Small followup to yesterday's post about implementing :codeblock, the tag to bring automatic syntax highlighting to my :pre.

What I looked at, using Common Lisp as sample language:

  1. pygments: the "standard" choice. Avoided because its parser isn't good enough for my taste (lambda list keywords don't have their own color, docstrings are the same as strings, bloated output with a <span> for each whitespace/parenthese run).
  2. chroma: faster, but same parsers so same problems and not packaged.
  3. syntect: not packaged, it's a library so I'd need to write a simple CLI, their builtin HTML module always inlines CSS and the Sublime syntax spec used didn't seem very good.
  4. tree-sitter: lots of eblow grease needed and I'm not sure about the quality of the Clojure derived CL grammar.

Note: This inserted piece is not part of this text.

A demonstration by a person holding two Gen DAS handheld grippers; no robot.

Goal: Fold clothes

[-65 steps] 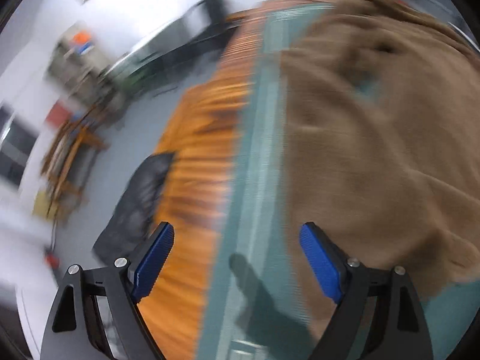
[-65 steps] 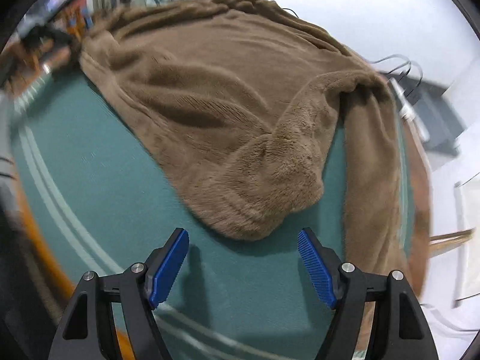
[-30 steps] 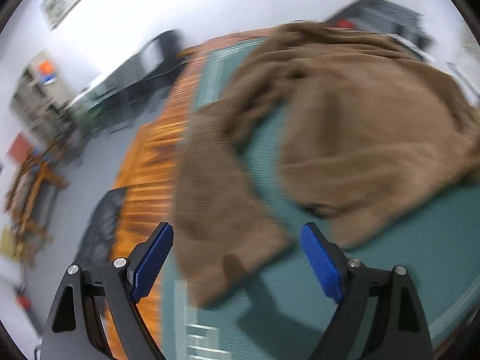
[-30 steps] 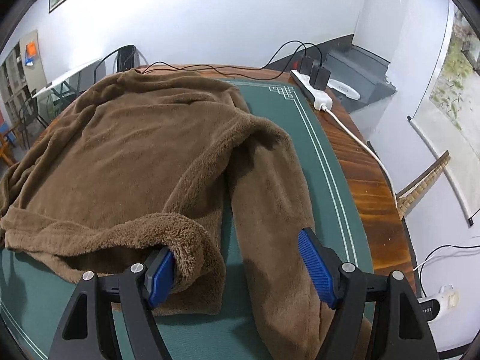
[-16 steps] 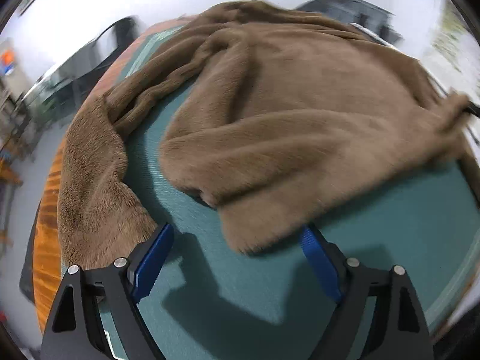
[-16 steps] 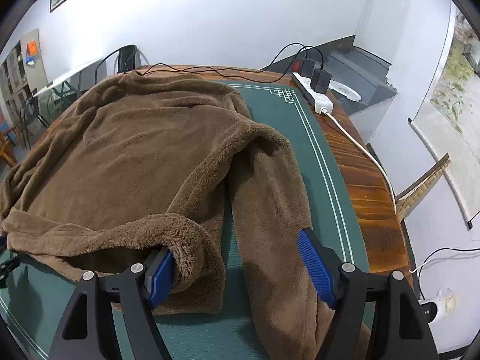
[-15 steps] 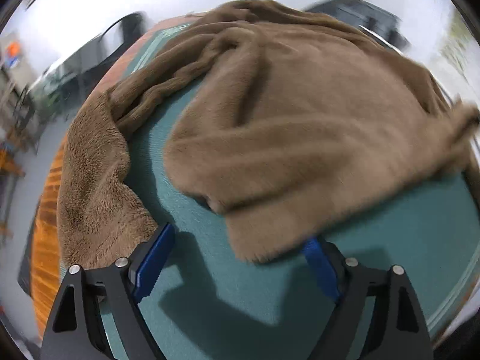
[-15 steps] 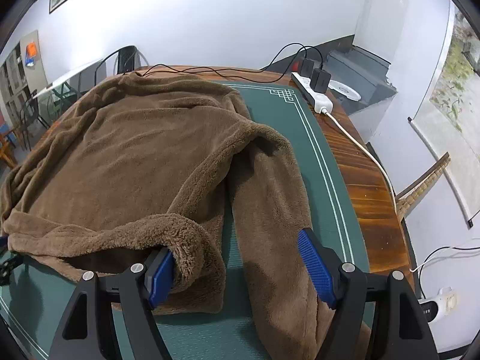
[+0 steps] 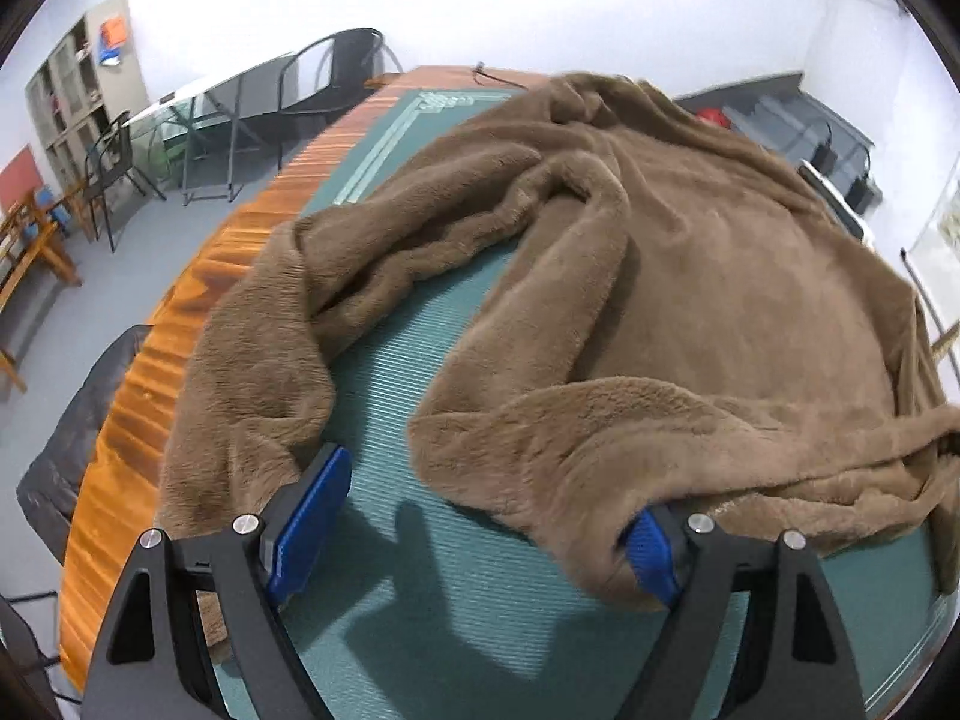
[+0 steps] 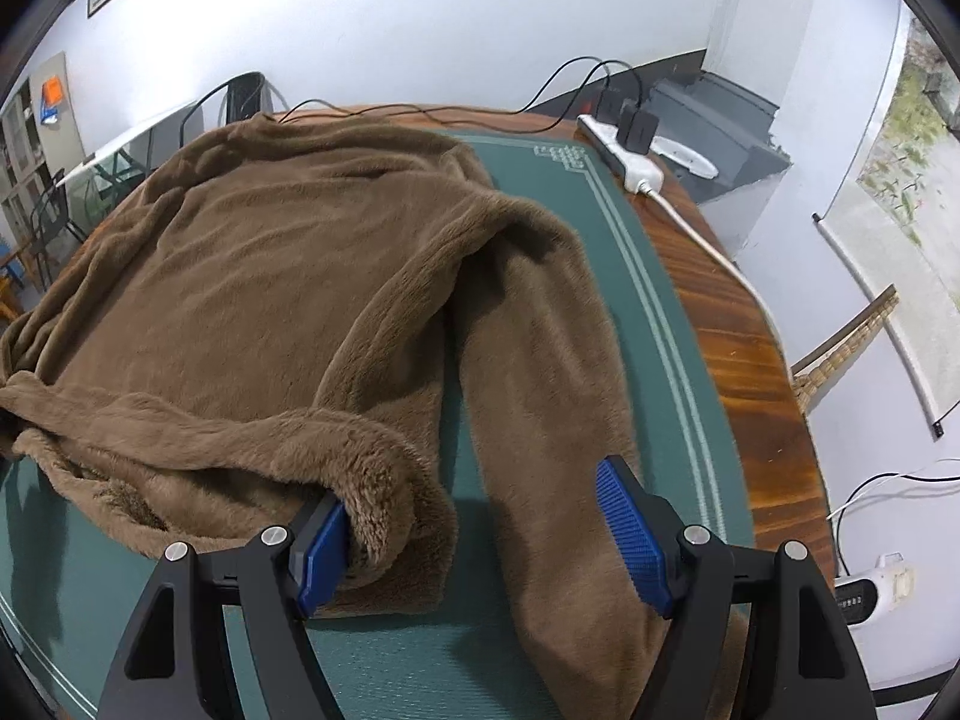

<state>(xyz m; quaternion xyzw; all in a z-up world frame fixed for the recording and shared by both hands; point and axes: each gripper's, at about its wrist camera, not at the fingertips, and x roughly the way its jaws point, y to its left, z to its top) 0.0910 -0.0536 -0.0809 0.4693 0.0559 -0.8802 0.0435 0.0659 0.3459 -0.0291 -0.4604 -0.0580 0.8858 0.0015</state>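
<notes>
One sweater [image 9: 720,300], one mat [image 9: 420,372], one table [image 9: 180,324], two grippers.

The sweater shows two sleeves, one trailing to the left edge [image 9: 252,360] and one lying along the right side [image 10: 540,348]. The left gripper [image 9: 474,516] and the right gripper [image 10: 480,528] each carry two blue pads [image 9: 309,519], four in all. On the table's far end sits one white power strip [image 10: 624,159] with two black plugs [image 10: 636,129] in it. One second strip [image 10: 870,591] lies on the floor. Two dark chairs [image 9: 342,78] stand behind the table, and one scroll [image 10: 900,228] hangs on the wall.
</notes>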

So I finally considered Emacs' batch mode, knowing I already had everything I needed there but fearing the accumulated cost of starting the behemoth (even with --quick) that would have needed some caching if truly horrible.

After an hour or two of flailing around, I got this:

#!/usr/bin/emacs -x

(setq gc-cons-threshold most-positive-fixnum) ;; Disable GC

 ;; Try to load using a likely path and bypass the heavy package-initialize ritual
(let ((path (car (file-expand-wildcards "~/.emacs.d/elpa/htmlize-*/htmlize.el"))))
  (if path
      (load (file-name-sans-extension path))
      (progn (package-initialize)
             (load-library "htmlize"))))

(with-temp-buffer
  (funcall (intern (concat (car argv) "-mode")))
  (buffer-disable-undo)
  (insert-file-contents "/dev/stdin")
  (let ((htmlize-convert-nonascii-to-entities nil)
        (htmlize-ignore-face-size nil)
        (htmlize-css-name-prefix "codeblock-")
        (htmlize-html-major-mode nil))
    (htmlize-buffer (current-buffer) t))
  (princ (buffer-substring
          (search-forward "<pre>")
          (- (search-forward "</pre>") 6))))

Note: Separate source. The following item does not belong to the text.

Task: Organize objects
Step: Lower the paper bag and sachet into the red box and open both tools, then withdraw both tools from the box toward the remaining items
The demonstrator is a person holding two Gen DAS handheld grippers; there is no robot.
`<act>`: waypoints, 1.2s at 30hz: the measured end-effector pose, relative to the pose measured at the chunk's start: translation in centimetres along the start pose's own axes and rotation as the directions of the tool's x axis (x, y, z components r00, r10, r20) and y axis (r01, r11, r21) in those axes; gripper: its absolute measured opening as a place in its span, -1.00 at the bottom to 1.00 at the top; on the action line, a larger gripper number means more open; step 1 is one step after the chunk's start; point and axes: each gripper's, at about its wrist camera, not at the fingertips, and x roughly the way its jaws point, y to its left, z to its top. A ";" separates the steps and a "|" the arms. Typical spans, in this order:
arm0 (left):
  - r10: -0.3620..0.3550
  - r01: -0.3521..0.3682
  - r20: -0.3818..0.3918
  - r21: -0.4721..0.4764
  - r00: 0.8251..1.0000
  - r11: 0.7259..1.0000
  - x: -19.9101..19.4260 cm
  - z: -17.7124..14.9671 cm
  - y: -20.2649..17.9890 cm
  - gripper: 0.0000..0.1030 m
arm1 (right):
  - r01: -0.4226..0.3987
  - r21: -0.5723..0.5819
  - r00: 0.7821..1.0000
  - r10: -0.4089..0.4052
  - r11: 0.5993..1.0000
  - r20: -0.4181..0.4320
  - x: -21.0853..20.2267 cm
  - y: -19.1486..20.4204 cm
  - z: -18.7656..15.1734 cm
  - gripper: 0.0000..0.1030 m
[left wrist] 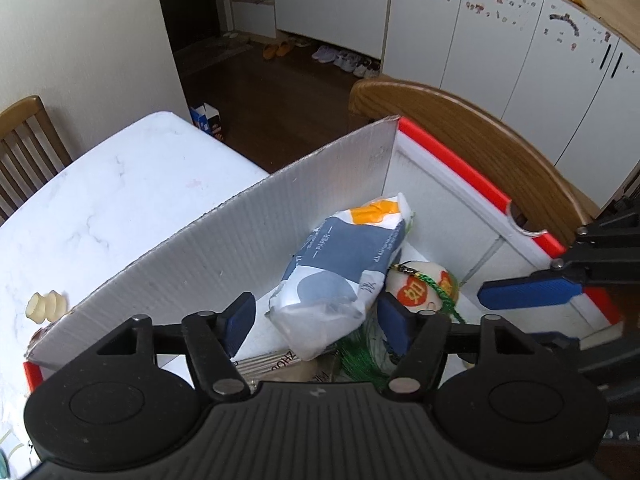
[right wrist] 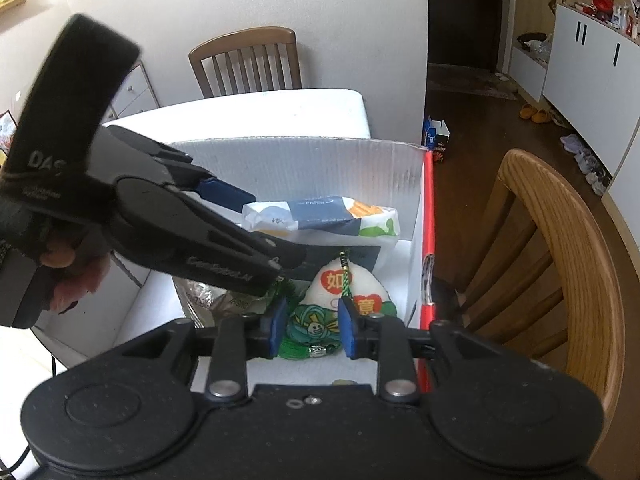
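A white cardboard box (left wrist: 224, 248) (right wrist: 320, 168) with a red rim stands at the table's edge. Inside it lies a blue, white and orange tissue pack (left wrist: 340, 264) (right wrist: 320, 216), propped on a white plush charm (left wrist: 420, 288) (right wrist: 352, 284) with red hearts and a green tassel. My left gripper (left wrist: 316, 326) (right wrist: 260, 236) is open, its pads either side of the pack's near end without pressing it. My right gripper (right wrist: 313, 328) hangs over the charm with its jaws narrowly apart and nothing gripped; one of its blue fingers (left wrist: 528, 292) shows to the right of the charm.
A foil packet (right wrist: 212, 300) lies in the box's near corner. The white marble table (left wrist: 100, 200) carries a small cream object (left wrist: 44, 308). Wooden chairs (left wrist: 480, 140) (right wrist: 552, 248) stand beside the box and behind the table (right wrist: 244, 60). A hand (right wrist: 72, 276) holds the left gripper.
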 end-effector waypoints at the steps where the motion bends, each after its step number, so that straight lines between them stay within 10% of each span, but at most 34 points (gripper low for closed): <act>1: -0.003 0.003 0.010 0.000 1.000 1.000 -0.4 -0.1 0.0 0.33 | -0.003 0.002 1.000 0.003 1.000 0.002 -0.2 0.0 -0.1 -0.46; 16: 0.008 0.000 0.111 -0.079 0.994 0.997 -6.0 -2.2 0.8 0.33 | -0.031 0.005 0.998 0.031 0.999 0.050 -2.3 1.1 0.6 -0.24; 36: 0.091 -0.036 0.193 -0.275 0.977 0.961 -16.1 -10.9 7.3 0.60 | -0.036 0.011 0.991 0.034 0.999 0.126 -5.2 6.3 0.7 0.61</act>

In the end, it's actually faster than pygmentize! Around 40 ms for 100 lines of CL vs 55. It started at 140 ms, though, but bypassing the package system dropped me to 50 then disabling the GC helped me squeeze the last drop.

I still added a *codeblock-use-pygmentize* knob for the hypothetical Vim peasant bipolar enough to use my CL SSG :^).